Some discussions about std.parallelism have prompted an examination of
how far D's guarantees against low level data races should extend and
how safety and practicality should be balanced. On the one hand,
coarse-grained multithreading with hard guarantees against low-level
races is a great thing if it's flexible enough to do what you need it to.
On the other hand, not everything is implementable (at least not
efficiently or easily) in such a paradigm. D is a systems language and
should not force people who want unchecked shared state multithreading
to either do without it for fight the type system every inch of the way
(by casting all over the place) to get it.
I've come up with the following proposal, which is implicitly used in
the design of std.parallelism, but which I think should be made explicit.
1. All @safe code must be statically checkable and provably free from
low level data races provided that all @trusted code it calls is
correctly implemented. It may not cast away shared, etc.
2. All @trusted code must guarantee to its clients that calling such
code from @safe code will not result in low level data races.
3. All modules that deal with multithreading must document either that:
a. They will use the type system to guarantee that low-level data
races can't happen.
b. They will share state freely.
c. They will mostly share state freely, but will make guarantees
about some specific subset.
std.concurrency would be in category a. core.thread would be in
category b. std.parallelism would be in category c.
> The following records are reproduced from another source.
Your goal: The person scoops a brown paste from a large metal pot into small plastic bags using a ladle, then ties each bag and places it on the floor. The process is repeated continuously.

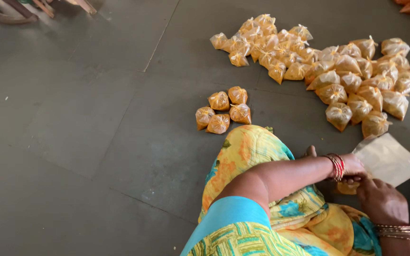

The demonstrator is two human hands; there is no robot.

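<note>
My left hand [354, 166], with red bangles on the wrist, and my right hand [380, 201], with gold bangles, meet at the lower right over my lap. Between them they pinch a small clear bag of orange-yellow powder [348, 188], mostly hidden by the fingers. My knee, draped in yellow flowered cloth [247, 151], lies in front of me on the grey floor.
Several tied powder bags form a small cluster [221, 114] by my knee. A large pile of the same bags [333, 61] spreads across the upper right. A pale flat sheet [390, 159] lies beside my hands. Wooden furniture legs [15, 12] stand at top left.
</note>
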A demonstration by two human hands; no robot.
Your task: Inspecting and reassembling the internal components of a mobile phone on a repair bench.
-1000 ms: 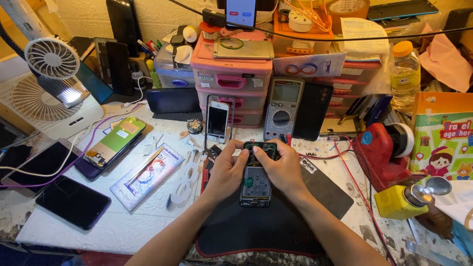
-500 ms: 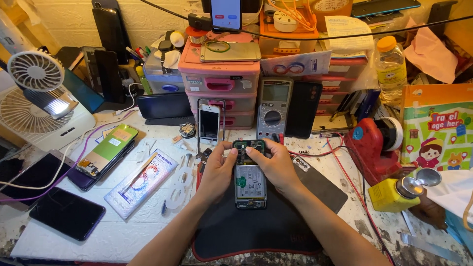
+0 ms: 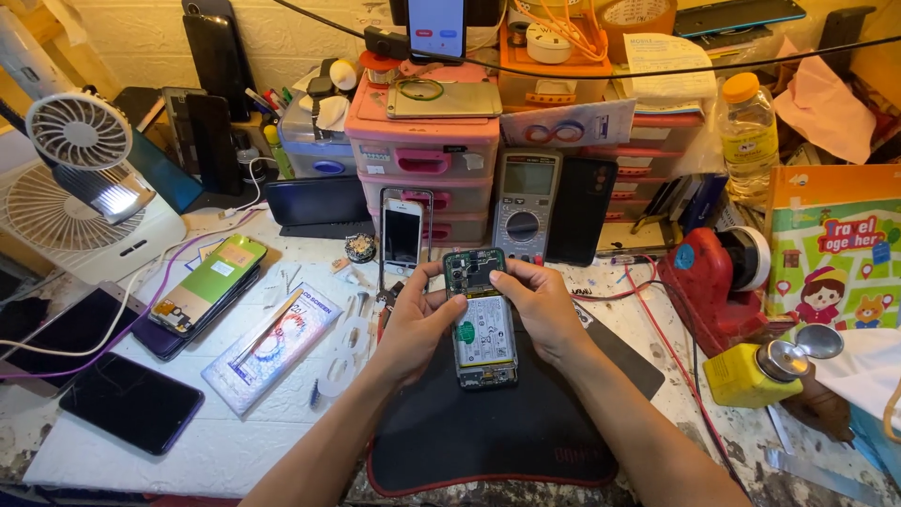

All code that only uses modules from category a, does not cast away
shared and does not use __gshared variables can be guaranteed free from
low level data races even if it is not @safe.
If you want hard guarantees about low level data races, these can be
achieved with a very small amount of discipline: Only use modules from
category a or only use @safe code. This is easily checkable. Using
modules from category b or modules from category c in non-@safe code
should be considered equivalent to casting away shared: You may do so,
but you're on your own when it comes to thread safety and you may not do
it in @safe code.